_Task item:_
No pictures belong in the copy. Set down exactly the lines from the one that contains "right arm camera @" through the end of the data.

(Records from a data collection)
------------------------------------------------
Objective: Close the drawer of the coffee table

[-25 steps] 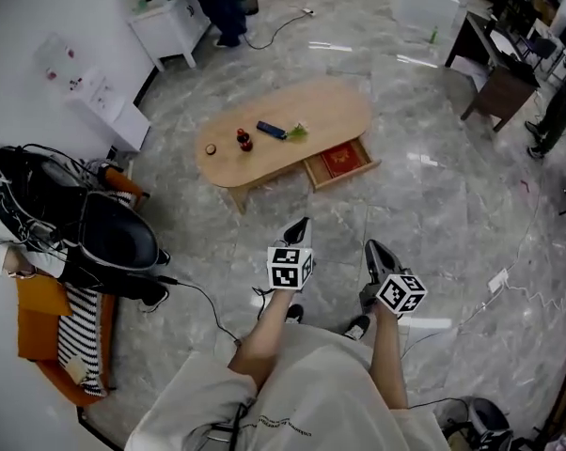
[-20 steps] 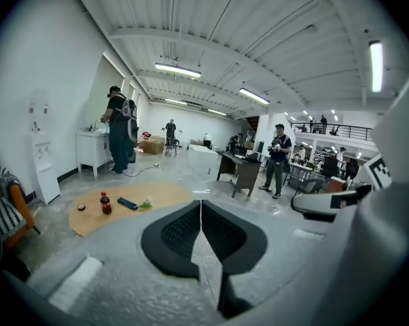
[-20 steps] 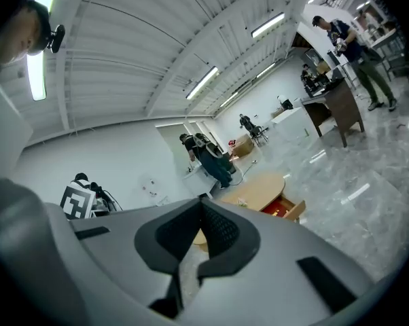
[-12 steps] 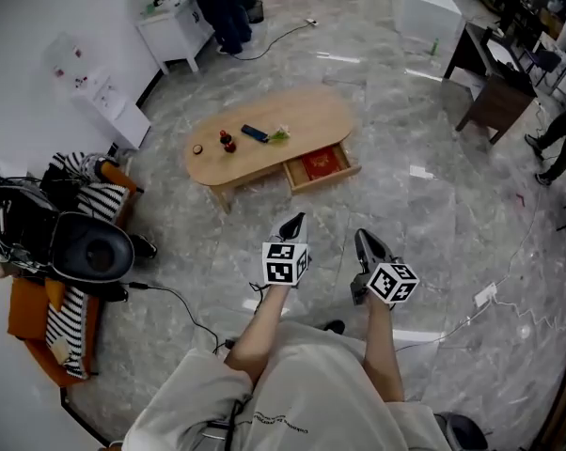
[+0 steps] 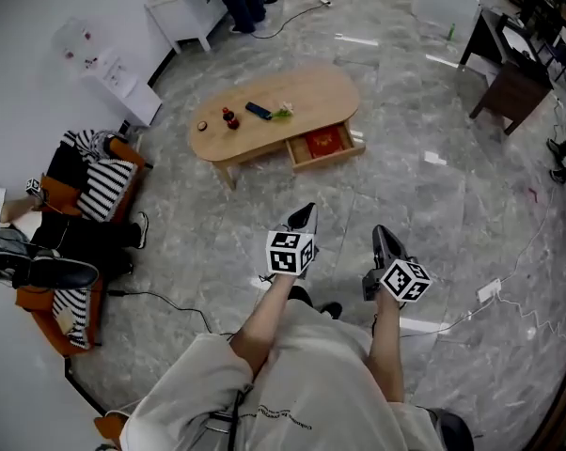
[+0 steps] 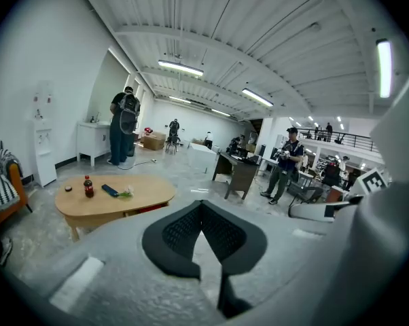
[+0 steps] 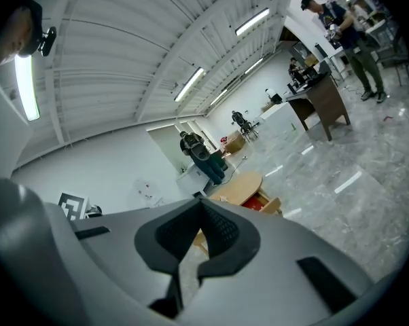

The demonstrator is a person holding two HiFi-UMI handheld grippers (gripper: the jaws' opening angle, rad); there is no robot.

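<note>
The oval wooden coffee table [image 5: 306,87] stands on the marble floor ahead of me. Its drawer [image 5: 325,146] is pulled out on the near side, with something red inside. My left gripper [image 5: 306,212] and right gripper [image 5: 381,233] are held side by side over the floor, well short of the table, both shut and empty. In the left gripper view the table [image 6: 140,190] lies to the left beyond the shut left gripper [image 6: 202,204]. In the right gripper view the drawer [image 7: 267,203] shows just past the shut right gripper [image 7: 200,202].
On the tabletop are a small cola bottle [image 5: 230,118], a dark flat object [image 5: 258,111], a green item [image 5: 282,113] and a small round thing [image 5: 201,126]. An orange sofa [image 5: 48,322] with clothes stands at the left, a dark desk [image 5: 509,69] at the right. A cable [image 5: 509,280] trails on the floor.
The person has taken a step, and both grippers have travelled with them over the floor, still shut. The table and sofa have shifted in the head view. The drawer remains pulled out.
</note>
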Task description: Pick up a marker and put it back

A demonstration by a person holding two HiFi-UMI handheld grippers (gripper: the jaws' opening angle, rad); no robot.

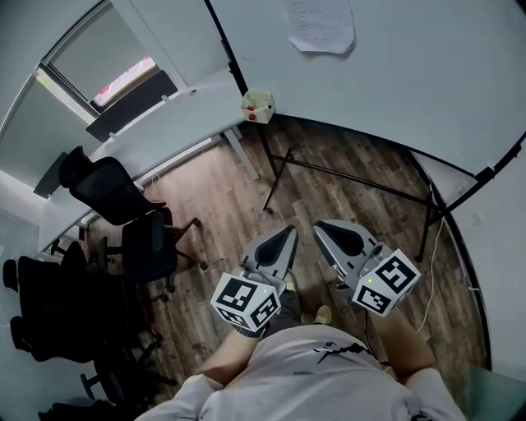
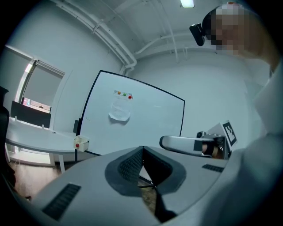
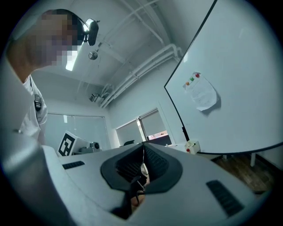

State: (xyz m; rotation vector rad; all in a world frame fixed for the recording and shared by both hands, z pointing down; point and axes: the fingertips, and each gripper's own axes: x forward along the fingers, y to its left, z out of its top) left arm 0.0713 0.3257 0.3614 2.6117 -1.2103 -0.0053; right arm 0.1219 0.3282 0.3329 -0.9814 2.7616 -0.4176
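Observation:
No marker shows clearly. A small white holder (image 1: 257, 105) with red spots hangs at the whiteboard's (image 1: 394, 74) lower left corner; it also appears in the left gripper view (image 2: 81, 142) and the right gripper view (image 3: 192, 146). My left gripper (image 1: 288, 232) and right gripper (image 1: 320, 228) are held side by side in front of my body, above the wooden floor and well short of the board. Both are shut with their jaws meeting at the tips, as the left gripper (image 2: 143, 149) and right gripper (image 3: 143, 146) show, and nothing is held between them.
A sheet of paper (image 1: 320, 25) is pinned to the board by coloured magnets (image 2: 124, 94). The board's black stand legs (image 1: 345, 177) cross the floor ahead. Black office chairs (image 1: 123, 214) and a white desk (image 1: 164, 123) are on the left.

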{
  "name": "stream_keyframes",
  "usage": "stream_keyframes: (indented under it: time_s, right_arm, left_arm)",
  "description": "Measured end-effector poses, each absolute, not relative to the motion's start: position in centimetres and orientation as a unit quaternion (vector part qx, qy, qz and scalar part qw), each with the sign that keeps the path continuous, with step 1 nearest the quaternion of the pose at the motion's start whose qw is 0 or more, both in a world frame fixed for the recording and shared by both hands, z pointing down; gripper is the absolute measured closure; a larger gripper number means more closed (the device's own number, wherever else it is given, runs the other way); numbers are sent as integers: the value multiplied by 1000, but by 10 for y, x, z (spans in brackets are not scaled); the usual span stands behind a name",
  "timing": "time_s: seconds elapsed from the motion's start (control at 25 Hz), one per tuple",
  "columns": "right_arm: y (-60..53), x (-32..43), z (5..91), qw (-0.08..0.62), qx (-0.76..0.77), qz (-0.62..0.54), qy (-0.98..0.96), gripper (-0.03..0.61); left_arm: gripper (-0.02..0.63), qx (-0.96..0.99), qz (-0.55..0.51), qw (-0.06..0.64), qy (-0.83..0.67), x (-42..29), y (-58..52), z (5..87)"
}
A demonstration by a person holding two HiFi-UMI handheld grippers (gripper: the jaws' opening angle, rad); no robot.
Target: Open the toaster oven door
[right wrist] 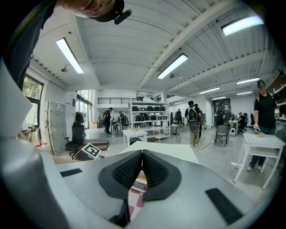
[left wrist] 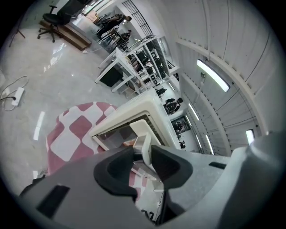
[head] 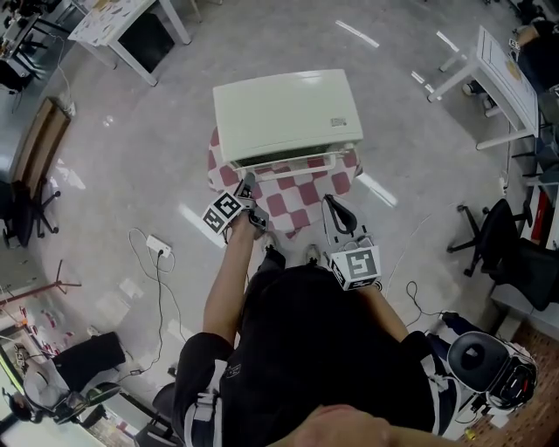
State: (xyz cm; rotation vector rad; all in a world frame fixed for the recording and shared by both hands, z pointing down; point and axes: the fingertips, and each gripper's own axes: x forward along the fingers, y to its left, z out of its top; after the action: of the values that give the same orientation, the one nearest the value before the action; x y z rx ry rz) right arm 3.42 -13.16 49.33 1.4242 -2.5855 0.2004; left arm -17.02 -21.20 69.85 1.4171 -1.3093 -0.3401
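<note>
A cream toaster oven [head: 288,113] stands on a small table with a red and white checked cloth [head: 297,205]. Its white door handle [head: 293,162] runs along the front. My left gripper [head: 246,185] is at the handle's left end. In the left gripper view the handle [left wrist: 143,136] sits pinched between the two dark pads of the left gripper [left wrist: 143,156], above the glass door [left wrist: 111,136]. My right gripper [head: 336,209] hangs shut and holds nothing over the cloth's front right. In the right gripper view the right gripper [right wrist: 142,163] points over the oven's top [right wrist: 170,152].
A power strip [head: 159,247] with its cable lies on the floor to the left. White desks stand at the back left [head: 131,26] and back right [head: 493,74]. An office chair [head: 498,236] is to the right. People stand far off in the hall.
</note>
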Motion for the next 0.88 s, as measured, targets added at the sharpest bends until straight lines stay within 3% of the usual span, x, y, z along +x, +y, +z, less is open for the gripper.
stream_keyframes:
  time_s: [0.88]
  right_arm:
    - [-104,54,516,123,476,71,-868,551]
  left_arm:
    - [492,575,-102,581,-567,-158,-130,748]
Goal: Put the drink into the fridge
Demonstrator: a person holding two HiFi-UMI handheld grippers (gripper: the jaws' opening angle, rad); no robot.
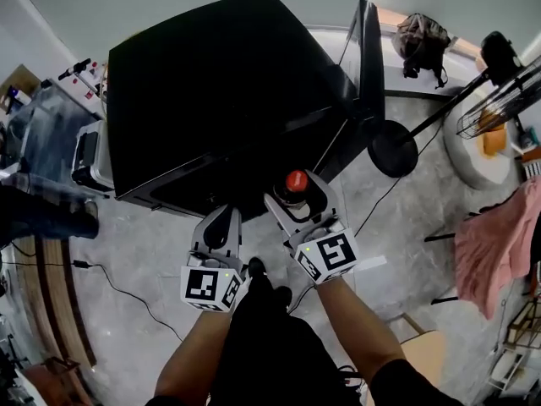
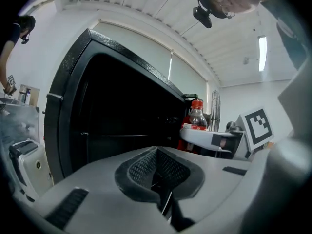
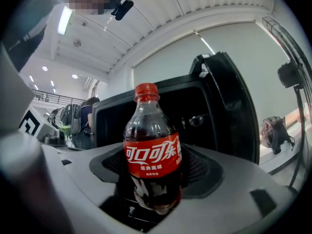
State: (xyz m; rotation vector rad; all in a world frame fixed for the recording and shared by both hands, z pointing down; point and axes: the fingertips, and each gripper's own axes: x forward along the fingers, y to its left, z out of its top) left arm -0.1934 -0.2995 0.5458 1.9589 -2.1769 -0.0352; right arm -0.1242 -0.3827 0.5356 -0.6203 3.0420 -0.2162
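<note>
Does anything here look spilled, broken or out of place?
Nothing stands out. The clear plastic cola bottle with red cap and label stands upright and capped in the right hand-held gripper, facing the black fridge, whose door is open. No spill shows.

A brown backpack point(image 1: 420, 36) lies at the top right. Near it, the round base point(image 1: 392, 148) of a black stand sits on the grey stone-patterned floor point(image 1: 127, 252). A pink cloth point(image 1: 494, 248) hangs at the right, below a wire basket point(image 1: 499, 108). A black cable point(image 1: 82, 264) trails across the floor at the left.
</note>
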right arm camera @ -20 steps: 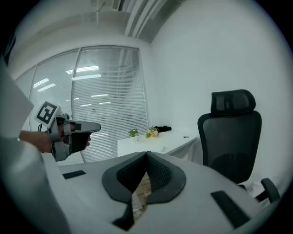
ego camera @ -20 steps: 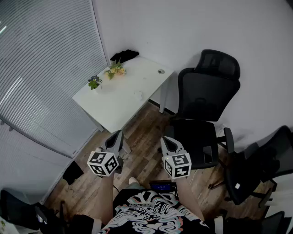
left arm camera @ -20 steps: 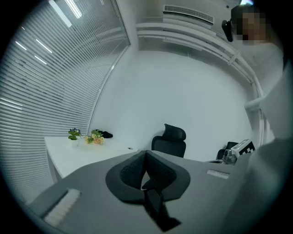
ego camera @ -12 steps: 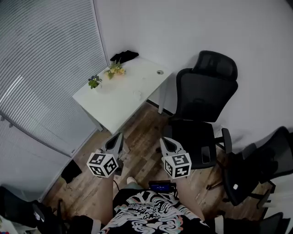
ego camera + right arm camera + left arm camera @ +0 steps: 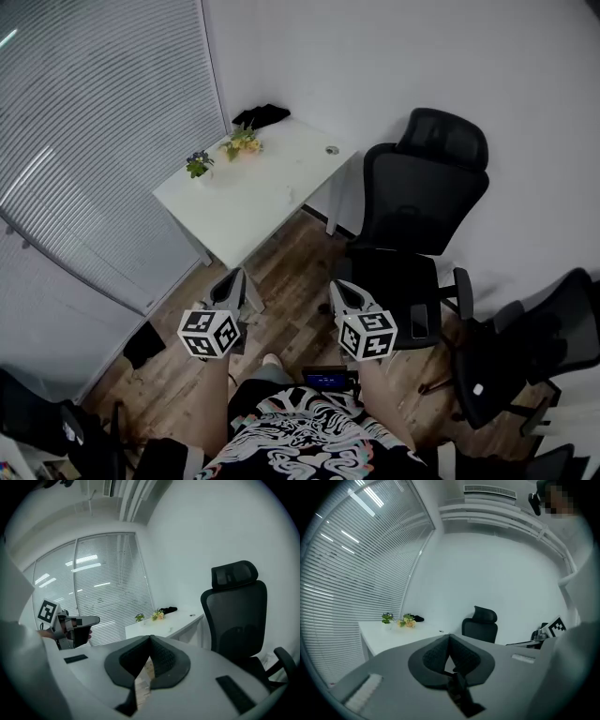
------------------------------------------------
_Answer for this exercise:_
right arm camera @ -20 steps: 
ego camera @ -20 steps: 
left arm camera @ -20 steps: 
ego camera @ -12 steps: 
ego camera + right arm camera + left arm camera @ +0 steps: 

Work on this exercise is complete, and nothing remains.